Decía con palabras entrecortadas mientras revisaba minuciosamente a su
hija. El padre se cercioraba de que la
cascabel estuviese muerta. El abuelo, pasivo, tranquilo, sin prestar atención a
los “huay” y a los “dios mío” provenientes del interior de la casa, recogió la
piedra, inspeccionó la fría sangre en ella impregnada, la llevó al lugar de
donde la había tomado y acomodándola de nuevo dijo: -esta piedra merece todos
mis respetos.
Lluvias y vientos, muchas canículas le pasaron encima. Poca
erosión para tan respetable piedra.
Ocasionalmente la levantaban para mostrar como el abuelo salvó a
Francisca: -¡así la tomó, así la aventó, aquí la sangre de la serpiente!
decían.
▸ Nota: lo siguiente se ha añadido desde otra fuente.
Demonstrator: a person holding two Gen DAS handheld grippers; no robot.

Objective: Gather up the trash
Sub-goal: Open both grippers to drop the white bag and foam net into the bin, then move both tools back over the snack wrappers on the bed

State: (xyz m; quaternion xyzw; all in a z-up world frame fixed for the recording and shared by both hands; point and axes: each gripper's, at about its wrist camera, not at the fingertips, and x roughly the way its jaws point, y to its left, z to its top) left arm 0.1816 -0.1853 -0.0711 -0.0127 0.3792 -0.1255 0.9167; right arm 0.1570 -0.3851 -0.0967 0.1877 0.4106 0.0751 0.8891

Con el transcurso de los años,
a la piedra le llegó el olvido.
Una tarde despertó la piedra. Tembló al contacto de una gota de sangre caliente, sangre de
mujer vejada. Era de la misma
Francisca, quien siendo niña fuera salvada por el abuelos con ayuda de esta piedra,
ya mujer adulta, por el empellón que recibiera cayó sobre ella golpeándose la
frente. Qué accidentado matrimonio el
suyo, qué cambio de ser de la persona quien en su juventud jurara ante altares
y manjares, ante testigos y mayores y ante los dioses, amarla y respetarla.
Luego, el alcohol le nublaría la mente y le endurecería el corazón. Muchos insultos y golpes. Las lágrimas provocaron en Francisca más
arrugas que el tiempo mismo. Ella tardó
en decidir. ¡Vamos con mi padre!, dijo a sus hijos. Y tomándolos de las manos abandonó el hogar. El marido le dio alcance a la entrada de la
casa de su padre –tu no eres nadie para dejarme, -¡Yo soy quien te corre!- le
grita ebrio de bebida y de rencores. La
toma del pelo y le da cuantos golpes puede, después, el empujón por la espalda,
la caída y la frente golpeando contra la piedra, la misma piedra. Francisca queda quieta unos instantes,
cuando levanta la vista y mira a través del portillo, se da con los ojos
llorosos de su padre. ¿Cómo podría este anciano defenderla? Pelo cano, los
dientes crecidos de viejo y la espalda encorvada por el peso de los años, las
penas y el rudo trabajo. Francisca se
avergüenza ante la vista de sus cansados padres. Baja la cabeza y ve la piedra
teñida con sangre, con su propia sangre mezclándose con la antigua sangre de la
serpiente y se cubre de rabia. La toma
con fuerza, se incorpora y sin soltarla golpea con ella la cara del
hombre. El impacto fue tremendo, cae el
marido de espaldas con la boca y la nariz floreadas de rojo escarlata. Francisca se le fue encima, la piedra
aferrada a la mano, la mano sosteniendo la piedra. ¡Golpe tras golpe! Nadie la
detuvo, nadie le dijo –para de pegar, ¡ya está muerto!- En silencio la ayudaron a incorporarse
cuando ella así lo quiso, en silencio le acompañaron cuando se dirigió a la
jefatura. Entró sola donde el policía, -acabo de matar a mi marido con ésta-
dijo a tiempo que asentaba la ensangrentada piedra sobre el escritorio. Y allá queda la roca como prueba del delito,
después como pisapapeles. De un lado a
otro sin salir del escritorio.
Por eso hoy, tiembla
la piedra. Porque sabe que va a tomar
sangre. Conoce el calor distintivo de
la mano que la empuja en busca del daño.
La forma en que se le toma. La presión que se le imprime.